**What is required**
Go through the listing below and output exactly the line with "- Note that", the line with "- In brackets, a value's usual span", and each line between; omit the rest.

----- Given information -----

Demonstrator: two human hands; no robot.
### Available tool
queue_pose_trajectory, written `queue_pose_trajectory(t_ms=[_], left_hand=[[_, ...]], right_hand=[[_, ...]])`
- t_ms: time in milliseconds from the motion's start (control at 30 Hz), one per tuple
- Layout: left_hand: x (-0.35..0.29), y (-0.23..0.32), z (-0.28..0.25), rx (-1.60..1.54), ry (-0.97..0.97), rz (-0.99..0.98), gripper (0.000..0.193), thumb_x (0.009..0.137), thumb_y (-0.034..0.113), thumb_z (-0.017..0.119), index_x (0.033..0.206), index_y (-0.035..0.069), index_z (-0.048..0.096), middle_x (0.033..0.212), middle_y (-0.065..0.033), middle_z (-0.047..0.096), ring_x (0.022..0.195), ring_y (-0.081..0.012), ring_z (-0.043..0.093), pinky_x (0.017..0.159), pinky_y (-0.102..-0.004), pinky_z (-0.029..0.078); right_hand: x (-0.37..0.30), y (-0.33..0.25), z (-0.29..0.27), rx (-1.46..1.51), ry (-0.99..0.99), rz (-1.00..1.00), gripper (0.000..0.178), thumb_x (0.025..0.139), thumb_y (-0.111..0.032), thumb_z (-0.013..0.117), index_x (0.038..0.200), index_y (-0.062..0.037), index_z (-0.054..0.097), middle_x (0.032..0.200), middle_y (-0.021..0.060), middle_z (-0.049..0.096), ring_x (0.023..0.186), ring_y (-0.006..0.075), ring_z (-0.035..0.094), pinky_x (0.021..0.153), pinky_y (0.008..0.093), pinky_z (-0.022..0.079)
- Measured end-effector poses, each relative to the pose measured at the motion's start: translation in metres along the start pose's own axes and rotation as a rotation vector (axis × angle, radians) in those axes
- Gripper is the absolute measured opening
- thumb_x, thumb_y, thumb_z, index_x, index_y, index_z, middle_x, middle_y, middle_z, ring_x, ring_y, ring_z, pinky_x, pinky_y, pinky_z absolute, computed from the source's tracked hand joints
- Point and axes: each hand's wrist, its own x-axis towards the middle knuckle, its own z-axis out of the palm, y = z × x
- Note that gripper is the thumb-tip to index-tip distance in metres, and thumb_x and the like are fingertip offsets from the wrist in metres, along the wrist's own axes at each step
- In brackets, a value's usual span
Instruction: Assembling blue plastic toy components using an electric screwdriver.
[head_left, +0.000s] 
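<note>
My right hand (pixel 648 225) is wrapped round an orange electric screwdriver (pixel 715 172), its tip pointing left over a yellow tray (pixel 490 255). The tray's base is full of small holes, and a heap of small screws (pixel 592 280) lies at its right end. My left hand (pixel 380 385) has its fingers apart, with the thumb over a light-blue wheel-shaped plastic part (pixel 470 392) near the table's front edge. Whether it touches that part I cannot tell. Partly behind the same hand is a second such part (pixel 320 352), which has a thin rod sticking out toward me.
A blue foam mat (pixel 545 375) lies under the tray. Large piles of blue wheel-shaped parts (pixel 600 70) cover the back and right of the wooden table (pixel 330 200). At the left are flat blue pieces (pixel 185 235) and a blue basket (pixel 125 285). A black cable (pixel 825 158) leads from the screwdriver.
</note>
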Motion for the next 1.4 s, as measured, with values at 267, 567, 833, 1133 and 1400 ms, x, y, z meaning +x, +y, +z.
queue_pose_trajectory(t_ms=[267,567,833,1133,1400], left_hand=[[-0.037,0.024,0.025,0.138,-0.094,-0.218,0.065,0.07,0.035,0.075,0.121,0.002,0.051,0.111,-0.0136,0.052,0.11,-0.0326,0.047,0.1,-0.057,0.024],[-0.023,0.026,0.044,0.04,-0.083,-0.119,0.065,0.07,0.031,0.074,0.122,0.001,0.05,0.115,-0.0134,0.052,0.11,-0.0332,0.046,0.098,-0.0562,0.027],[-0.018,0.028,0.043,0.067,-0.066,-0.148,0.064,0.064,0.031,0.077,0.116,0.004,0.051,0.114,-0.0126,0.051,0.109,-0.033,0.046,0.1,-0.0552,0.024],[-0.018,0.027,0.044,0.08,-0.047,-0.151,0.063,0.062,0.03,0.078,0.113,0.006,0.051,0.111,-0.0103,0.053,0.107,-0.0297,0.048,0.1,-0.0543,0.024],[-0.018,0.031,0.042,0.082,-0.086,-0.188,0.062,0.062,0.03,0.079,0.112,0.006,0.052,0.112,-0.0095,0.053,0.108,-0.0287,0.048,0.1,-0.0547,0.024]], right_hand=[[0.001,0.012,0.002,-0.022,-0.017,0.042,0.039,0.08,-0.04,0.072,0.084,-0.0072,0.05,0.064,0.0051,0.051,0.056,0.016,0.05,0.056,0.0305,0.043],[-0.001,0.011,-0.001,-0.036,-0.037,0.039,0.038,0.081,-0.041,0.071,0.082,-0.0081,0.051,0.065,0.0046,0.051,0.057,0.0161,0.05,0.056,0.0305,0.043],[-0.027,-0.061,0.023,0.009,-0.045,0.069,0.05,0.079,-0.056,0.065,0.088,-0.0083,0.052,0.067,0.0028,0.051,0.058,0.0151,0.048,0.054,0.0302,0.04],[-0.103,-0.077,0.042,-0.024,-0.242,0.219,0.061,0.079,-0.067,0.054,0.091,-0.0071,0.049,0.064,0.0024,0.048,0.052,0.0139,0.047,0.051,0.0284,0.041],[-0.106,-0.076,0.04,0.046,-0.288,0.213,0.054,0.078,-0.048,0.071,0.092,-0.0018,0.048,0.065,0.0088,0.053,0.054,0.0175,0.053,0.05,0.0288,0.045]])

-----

**Written answer**
- Note that gripper is the thumb-tip to index-tip distance in metres, and thumb_x and the like are fingertip offsets from the wrist in metres, along the wrist's own axes at each step
- In brackets, a value's usual span

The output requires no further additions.